It is within the scope of the present invention to use the formulation for chronic cutaneous ulcers, which also includes and addresses venous stasis ulcers, diabetic foot ulcer, pressure ulcers, graft sites, donor sites and bum wounds. The present invention is contemplated as a sterile formulation. The guidance on validation of the manufacture of sterile products can be found in the FDA's submission Documentation for Sterilization Process Validation for Human and Veterinary Drug Products (November 1994), which is hereby incorporated by reference. The present formulation is usable to reduce debridement on tissue. It is generally accepted that necrotic tissue inhibits wound healing by interfering with tissue repair and promoting microbial growth. Thorough debridement of wounds is therefore considered standard care essential to healing. Thus, the unique formulation of the present invention can be used in wound pain control.

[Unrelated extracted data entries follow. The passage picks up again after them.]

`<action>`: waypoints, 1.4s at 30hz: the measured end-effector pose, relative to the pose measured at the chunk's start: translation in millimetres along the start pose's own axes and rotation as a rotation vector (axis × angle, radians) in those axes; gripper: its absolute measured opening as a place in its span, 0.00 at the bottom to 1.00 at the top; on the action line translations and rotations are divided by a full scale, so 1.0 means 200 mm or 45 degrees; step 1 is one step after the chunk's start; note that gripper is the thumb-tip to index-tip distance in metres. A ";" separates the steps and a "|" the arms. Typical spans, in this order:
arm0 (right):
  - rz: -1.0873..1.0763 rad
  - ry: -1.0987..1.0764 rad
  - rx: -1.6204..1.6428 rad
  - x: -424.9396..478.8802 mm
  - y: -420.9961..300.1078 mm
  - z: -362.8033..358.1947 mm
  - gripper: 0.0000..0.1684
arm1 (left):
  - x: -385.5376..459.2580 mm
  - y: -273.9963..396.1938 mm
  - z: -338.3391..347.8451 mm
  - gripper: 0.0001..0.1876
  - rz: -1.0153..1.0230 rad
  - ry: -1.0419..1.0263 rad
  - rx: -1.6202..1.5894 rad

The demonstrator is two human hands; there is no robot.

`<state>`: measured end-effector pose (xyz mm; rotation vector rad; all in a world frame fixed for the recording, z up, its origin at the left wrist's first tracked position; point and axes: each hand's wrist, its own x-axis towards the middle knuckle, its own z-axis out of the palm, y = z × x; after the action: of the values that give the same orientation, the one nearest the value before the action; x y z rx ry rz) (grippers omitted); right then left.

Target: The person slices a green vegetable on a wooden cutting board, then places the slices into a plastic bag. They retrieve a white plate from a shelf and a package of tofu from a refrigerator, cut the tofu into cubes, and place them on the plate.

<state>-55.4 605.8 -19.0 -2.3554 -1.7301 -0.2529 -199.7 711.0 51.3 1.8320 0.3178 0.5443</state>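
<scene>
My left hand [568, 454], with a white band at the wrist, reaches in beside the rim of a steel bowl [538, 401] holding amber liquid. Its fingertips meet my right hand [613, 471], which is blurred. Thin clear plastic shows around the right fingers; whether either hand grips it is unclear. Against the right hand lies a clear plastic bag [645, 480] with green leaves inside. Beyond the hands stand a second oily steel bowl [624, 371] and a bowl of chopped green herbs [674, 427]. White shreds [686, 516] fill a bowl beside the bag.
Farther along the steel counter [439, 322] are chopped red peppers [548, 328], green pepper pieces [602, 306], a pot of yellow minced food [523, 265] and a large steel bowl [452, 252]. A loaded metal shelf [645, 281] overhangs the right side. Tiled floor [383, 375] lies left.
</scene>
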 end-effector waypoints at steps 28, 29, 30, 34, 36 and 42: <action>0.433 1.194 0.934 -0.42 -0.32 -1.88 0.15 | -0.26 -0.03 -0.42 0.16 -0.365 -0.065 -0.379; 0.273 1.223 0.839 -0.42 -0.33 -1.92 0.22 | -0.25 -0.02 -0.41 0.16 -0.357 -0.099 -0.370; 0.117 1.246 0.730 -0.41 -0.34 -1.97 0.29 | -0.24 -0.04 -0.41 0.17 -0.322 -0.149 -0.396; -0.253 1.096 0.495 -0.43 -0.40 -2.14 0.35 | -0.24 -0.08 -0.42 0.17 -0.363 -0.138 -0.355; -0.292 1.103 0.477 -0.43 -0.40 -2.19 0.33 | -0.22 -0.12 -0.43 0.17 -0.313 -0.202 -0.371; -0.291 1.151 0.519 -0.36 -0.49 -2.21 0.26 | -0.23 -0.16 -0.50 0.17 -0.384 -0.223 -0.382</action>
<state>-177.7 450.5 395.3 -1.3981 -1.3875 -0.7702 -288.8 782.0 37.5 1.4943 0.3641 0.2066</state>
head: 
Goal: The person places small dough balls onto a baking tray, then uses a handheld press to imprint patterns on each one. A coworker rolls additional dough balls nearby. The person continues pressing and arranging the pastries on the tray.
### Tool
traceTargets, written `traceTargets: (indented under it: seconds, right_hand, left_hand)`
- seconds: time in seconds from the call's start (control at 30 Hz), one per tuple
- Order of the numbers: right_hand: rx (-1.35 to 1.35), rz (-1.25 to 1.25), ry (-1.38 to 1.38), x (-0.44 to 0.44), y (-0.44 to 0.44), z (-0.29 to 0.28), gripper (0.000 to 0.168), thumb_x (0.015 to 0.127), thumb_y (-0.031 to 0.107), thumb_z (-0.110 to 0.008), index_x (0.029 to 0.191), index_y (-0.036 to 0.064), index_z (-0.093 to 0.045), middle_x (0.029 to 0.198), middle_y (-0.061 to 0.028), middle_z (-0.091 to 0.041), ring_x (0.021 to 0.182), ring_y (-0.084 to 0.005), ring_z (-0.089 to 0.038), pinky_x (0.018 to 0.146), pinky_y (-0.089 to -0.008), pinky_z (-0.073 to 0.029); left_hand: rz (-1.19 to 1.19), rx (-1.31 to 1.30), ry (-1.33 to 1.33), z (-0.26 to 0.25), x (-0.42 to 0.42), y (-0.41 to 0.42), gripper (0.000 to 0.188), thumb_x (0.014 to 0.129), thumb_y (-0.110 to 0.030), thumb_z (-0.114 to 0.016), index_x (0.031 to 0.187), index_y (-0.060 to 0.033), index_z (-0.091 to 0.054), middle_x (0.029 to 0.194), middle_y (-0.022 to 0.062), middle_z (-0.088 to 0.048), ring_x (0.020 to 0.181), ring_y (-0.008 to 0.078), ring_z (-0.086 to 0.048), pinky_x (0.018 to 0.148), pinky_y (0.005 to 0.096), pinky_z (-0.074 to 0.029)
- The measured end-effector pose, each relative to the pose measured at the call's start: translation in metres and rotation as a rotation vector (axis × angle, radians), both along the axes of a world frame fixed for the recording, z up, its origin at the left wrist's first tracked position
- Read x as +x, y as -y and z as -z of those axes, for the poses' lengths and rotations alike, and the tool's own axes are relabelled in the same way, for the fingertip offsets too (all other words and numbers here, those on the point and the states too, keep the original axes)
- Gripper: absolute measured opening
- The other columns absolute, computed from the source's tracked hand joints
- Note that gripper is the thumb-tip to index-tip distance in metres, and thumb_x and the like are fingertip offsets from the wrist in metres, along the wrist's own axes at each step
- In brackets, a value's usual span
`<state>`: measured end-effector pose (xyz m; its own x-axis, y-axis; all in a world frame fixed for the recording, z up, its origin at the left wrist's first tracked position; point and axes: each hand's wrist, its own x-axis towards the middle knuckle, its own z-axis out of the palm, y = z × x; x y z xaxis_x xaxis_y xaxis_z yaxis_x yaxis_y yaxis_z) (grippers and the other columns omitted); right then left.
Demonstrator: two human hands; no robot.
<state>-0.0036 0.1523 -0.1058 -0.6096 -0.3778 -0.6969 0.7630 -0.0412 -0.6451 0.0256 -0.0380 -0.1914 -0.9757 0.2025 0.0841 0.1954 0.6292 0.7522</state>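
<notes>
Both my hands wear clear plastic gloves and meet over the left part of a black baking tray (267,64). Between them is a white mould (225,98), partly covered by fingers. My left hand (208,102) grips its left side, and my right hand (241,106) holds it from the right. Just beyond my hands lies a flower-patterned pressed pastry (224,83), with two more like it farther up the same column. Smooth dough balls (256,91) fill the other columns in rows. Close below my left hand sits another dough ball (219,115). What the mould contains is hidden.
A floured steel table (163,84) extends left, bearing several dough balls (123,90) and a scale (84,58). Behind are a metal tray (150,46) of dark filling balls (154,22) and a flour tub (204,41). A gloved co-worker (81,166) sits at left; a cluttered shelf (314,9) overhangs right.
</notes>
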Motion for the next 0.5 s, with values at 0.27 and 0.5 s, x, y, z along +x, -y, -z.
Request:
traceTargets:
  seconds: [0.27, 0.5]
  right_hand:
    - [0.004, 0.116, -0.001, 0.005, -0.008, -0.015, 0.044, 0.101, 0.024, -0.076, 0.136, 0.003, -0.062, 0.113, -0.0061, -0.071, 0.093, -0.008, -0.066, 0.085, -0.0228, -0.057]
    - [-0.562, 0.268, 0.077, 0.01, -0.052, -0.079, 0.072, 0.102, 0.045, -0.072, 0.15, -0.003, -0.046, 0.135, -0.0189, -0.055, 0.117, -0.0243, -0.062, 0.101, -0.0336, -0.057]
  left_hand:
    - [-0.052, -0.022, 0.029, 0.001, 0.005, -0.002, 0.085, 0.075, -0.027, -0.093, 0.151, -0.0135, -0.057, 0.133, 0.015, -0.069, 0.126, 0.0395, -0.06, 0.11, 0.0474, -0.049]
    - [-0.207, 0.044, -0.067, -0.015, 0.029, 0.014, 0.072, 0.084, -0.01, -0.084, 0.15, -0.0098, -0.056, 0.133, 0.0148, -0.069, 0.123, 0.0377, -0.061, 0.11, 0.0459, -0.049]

The invention also can be in the form of a spray-on product, which is sterilized by the addition of a germicide, a bactericide, an antiseptic, an antifungal, a bacteriostatic agent and combinations thereof. A spray-on formulation is used, plus any additional environmentally friendly propellants, can be the preferred embodiment
The formulation of the present invention can be adapted such that it can be prepared in the form of a gel, a cream, a lotion, a spray, a patch, or an enhanced oil. The present formulation additionally inhibits the adverse of affects and allergic reactions to benzoin derivatives.
The present invention consists of Emu oil as a transdermal facilitator and other components that acts to provide effective transport across the dermis or mucous membranes. This component reduces necrotic tissue, to reduce infection, fight the infection that is in tissue, and keep tissue from growing fungus, or going into sepsis. The Emu oil and components also act as an anti-inflammatory agent.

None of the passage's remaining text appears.